**EXERCISE**
All the lines below need retyping exactly, apart from the images.

============

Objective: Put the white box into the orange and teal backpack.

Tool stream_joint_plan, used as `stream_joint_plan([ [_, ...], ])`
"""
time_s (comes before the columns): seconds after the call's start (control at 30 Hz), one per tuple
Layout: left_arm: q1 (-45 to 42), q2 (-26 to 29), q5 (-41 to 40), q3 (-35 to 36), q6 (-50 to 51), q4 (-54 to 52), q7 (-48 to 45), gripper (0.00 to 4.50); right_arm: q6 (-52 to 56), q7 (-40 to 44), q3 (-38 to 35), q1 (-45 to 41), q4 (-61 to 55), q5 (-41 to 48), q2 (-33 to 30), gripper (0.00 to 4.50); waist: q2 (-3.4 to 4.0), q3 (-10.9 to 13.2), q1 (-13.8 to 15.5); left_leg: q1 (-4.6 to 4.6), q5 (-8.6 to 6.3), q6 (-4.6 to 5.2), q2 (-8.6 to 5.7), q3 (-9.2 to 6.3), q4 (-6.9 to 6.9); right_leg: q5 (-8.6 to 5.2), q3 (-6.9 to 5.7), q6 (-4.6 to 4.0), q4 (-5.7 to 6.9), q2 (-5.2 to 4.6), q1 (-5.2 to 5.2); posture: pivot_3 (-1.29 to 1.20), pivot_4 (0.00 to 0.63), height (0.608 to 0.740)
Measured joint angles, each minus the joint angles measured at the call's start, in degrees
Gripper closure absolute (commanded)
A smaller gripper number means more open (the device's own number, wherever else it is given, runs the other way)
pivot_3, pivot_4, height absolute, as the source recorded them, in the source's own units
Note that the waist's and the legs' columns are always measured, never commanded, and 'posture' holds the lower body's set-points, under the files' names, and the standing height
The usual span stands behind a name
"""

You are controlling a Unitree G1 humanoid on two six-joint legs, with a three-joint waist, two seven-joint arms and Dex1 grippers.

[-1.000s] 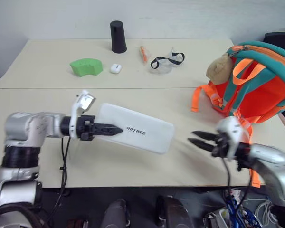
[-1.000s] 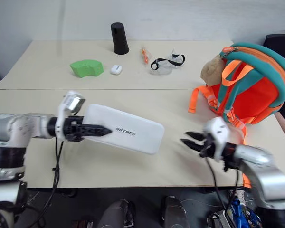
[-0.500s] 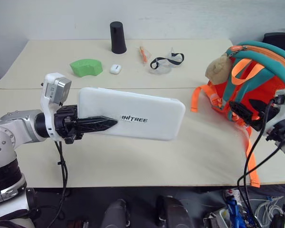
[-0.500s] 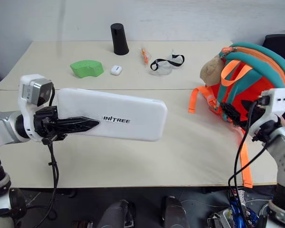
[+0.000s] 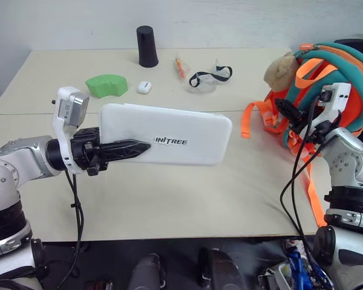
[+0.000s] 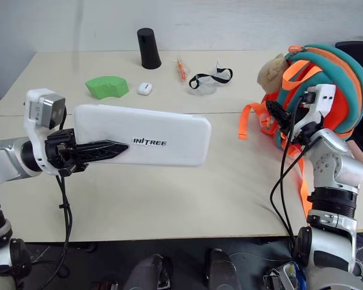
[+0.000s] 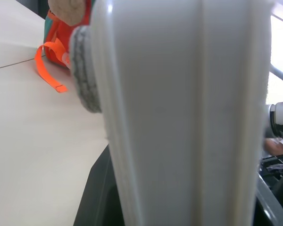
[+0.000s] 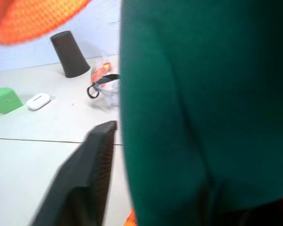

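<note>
The white box is held clear of the desk by the left gripper, whose black fingers are clamped on the box's left end. The box is carried lengthwise, left to right, with its lettered broad face turned toward the near side. Its right end is seen well apart from the orange and teal backpack.

The backpack stands at the right edge of the desk, with a tan plush toy attached at its upper left. Loose orange straps trail from it onto the desk surface.

The right gripper is raised against the backpack's left side, among the teal and orange straps. In the right wrist view a broad teal strap lies directly against one black finger. Whether that gripper is closed on the strap or merely against it cannot be told, and the spread of its fingers cannot be told either.

On the far part of the desk the following are noted: a black cylinder standing upright, a green curved block at far left, a small white case just right of the block, an orange pen, and clear safety goggles with a black strap beside the pen.
</note>
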Motion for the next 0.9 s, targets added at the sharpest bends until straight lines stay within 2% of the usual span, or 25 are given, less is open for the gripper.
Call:
stream_joint_plan([
  [0.13,0.0,0.0,-0.3,-0.1,-1.0,0.9,1.2,3.17,-0.2,3.2,0.6,1.7,-1.7,0.6,0.0,4.40,0.00,0.0,0.0,0.05,0.01,-0.02,0.01,0.01,0.02,0.00,0.02,0.00,-0.04,0.00,0.00,0.00,0.150,0.740],
  [0.17,0.0,0.0,-0.3,-0.4,-1.4,1.3,1.4,3.17,0.2,4.4,0.7,2.5,-2.8,1.5,-0.1,4.45,0.01,0.0,0.0,0.06,0.01,-0.02,0.02,0.01,0.02,0.00,0.02,0.00,-0.04,0.00,0.00,0.00,0.150,0.740],
  [0.37,-2.2,0.6,0.7,-1.6,-4.1,5.6,2.2,3.17,6.7,12.2,0.5,7.0,-12.9,9.8,-2.9,4.45,0.05,0.0,0.1,0.04,0.00,-0.03,0.03,0.01,-0.09,0.00,0.00,0.00,-0.03,0.00,-0.01,0.00,0.150,0.740],
  [0.63,-7.8,3.6,6.5,-4.8,-9.9,14.0,-1.2,3.17,23.9,24.3,-2.0,20.9,-36.4,31.3,-16.8,4.45,0.05,0.1,0.7,0.09,0.00,-0.01,-0.02,0.08,-0.53,0.00,-0.03,0.00,-0.28,0.04,-0.03,0.00,0.150,0.740],
  [0.77,-10.9,3.6,8.5,-7.4,-12.2,15.7,-4.2,3.17,27.9,26.6,-3.8,22.3,-41.5,39.8,-21.9,4.45,-0.04,0.1,1.1,0.10,0.01,0.00,-0.02,0.10,-0.52,0.00,-0.02,0.00,-0.26,0.03,-0.04,0.00,0.150,0.740],
  [0.9,-12.1,3.7,9.6,-8.7,-13.7,16.0,-7.2,3.17,29.7,26.4,-4.2,22.1,-42.6,46.7,-24.4,4.45,-0.09,0.2,1.5,0.12,0.02,0.00,-0.02,0.09,-0.51,0.00,-0.01,0.00,-0.28,0.01,-0.04,0.00,0.150,0.740],
])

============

**ANSWER TO THE PROBLEM**
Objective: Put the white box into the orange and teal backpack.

Tool stream_joint_plan, used as `stream_joint_plan([ [_, ...], ])`
"""
time_s (comes before the columns): seconds after the call's start (control at 30 Hz), one per tuple
Layout: left_arm: q1 (-45 to 42), q2 (-26 to 29), q5 (-41 to 40), q3 (-35 to 36), q6 (-50 to 51), q4 (-54 to 52), q7 (-48 to 45), gripper (0.00 to 4.50); right_arm: q6 (-52 to 56), q7 (-40 to 44), q3 (-38 to 35), q1 (-45 to 41), q4 (-61 to 55), q5 (-41 to 48), q2 (-33 to 30), gripper (0.00 to 4.50); waist: q2 (-3.4 to 4.0), q3 (-10.9 to 13.2), q1 (-13.8 to 15.5); left_leg: q1 (-4.6 to 4.6), q5 (-8.6 to 6.3), q6 (-4.6 to 5.2), q2 (-8.6 to 5.7), q3 (-9.2 to 6.3), q4 (-6.9 to 6.9); right_leg: q5 (-8.6 to 5.2), q3 (-6.9 to 5.7), q6 (-4.6 to 4.0), q4 (-5.7 to 6.9), q2 (-5.2 to 4.6), q1 (-5.2 to 5.2); posture: pivot_3 (-1.29 to 1.20), pivot_4 (0.00 to 0.63), height (0.608 to 0.740)
Measured joint angles, each minus the joint angles measured at the call's start, in degrees
Gripper closure absolute (commanded)
A smaller gripper number means more open (the device's own number, wherever else it is given, runs the other way)
pivot_3, pivot_4, height absolute, as the source recorded them, in the source's own units
Note that the waist's and the legs' columns are always measured, never commanded, and 'posture' holds the lower body's set-points, under the files' names, and the standing height
The usual span stands behind a name
"""

You are controlling a Unitree G1 humanoid on two six-joint legs, with a three-joint waist, two seven-joint arms and Dex1 grippers.

[-1.000s] 
[-1.000s] 
[-0.500s] 
[-0.500s] 
[+0.000s] 
[+0.000s] 
[+0.000s] 
[+0.000s] 

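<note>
The white box is held clear of the desk by the left gripper, whose black fingers are clamped on the box's left end. The box is carried lengthwise, left to right, with its lettered broad face turned toward the near side. Its right end is seen well apart from the orange and teal backpack.

The backpack stands at the right edge of the desk, with a tan plush toy attached at its upper left. Loose orange straps trail from it onto the desk surface.

The right gripper is raised against the backpack's left side, among the teal and orange straps. In the right wrist view a broad teal strap lies directly against one black finger. Whether that gripper is closed on the strap or merely against it cannot be told, and the spread of its fingers cannot be told either.

On the far part of the desk the following are noted: a black cylinder standing upright, a green curved block at far left, a small white case just right of the block, an orange pen, and clear safety goggles with a black strap beside the pen.
</note>
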Motion for the next 0.9 s, targets added at the sharpest bends until straight lines stay within 2% of the usual span, or 25 are given, less is open for the gripper.
Call:
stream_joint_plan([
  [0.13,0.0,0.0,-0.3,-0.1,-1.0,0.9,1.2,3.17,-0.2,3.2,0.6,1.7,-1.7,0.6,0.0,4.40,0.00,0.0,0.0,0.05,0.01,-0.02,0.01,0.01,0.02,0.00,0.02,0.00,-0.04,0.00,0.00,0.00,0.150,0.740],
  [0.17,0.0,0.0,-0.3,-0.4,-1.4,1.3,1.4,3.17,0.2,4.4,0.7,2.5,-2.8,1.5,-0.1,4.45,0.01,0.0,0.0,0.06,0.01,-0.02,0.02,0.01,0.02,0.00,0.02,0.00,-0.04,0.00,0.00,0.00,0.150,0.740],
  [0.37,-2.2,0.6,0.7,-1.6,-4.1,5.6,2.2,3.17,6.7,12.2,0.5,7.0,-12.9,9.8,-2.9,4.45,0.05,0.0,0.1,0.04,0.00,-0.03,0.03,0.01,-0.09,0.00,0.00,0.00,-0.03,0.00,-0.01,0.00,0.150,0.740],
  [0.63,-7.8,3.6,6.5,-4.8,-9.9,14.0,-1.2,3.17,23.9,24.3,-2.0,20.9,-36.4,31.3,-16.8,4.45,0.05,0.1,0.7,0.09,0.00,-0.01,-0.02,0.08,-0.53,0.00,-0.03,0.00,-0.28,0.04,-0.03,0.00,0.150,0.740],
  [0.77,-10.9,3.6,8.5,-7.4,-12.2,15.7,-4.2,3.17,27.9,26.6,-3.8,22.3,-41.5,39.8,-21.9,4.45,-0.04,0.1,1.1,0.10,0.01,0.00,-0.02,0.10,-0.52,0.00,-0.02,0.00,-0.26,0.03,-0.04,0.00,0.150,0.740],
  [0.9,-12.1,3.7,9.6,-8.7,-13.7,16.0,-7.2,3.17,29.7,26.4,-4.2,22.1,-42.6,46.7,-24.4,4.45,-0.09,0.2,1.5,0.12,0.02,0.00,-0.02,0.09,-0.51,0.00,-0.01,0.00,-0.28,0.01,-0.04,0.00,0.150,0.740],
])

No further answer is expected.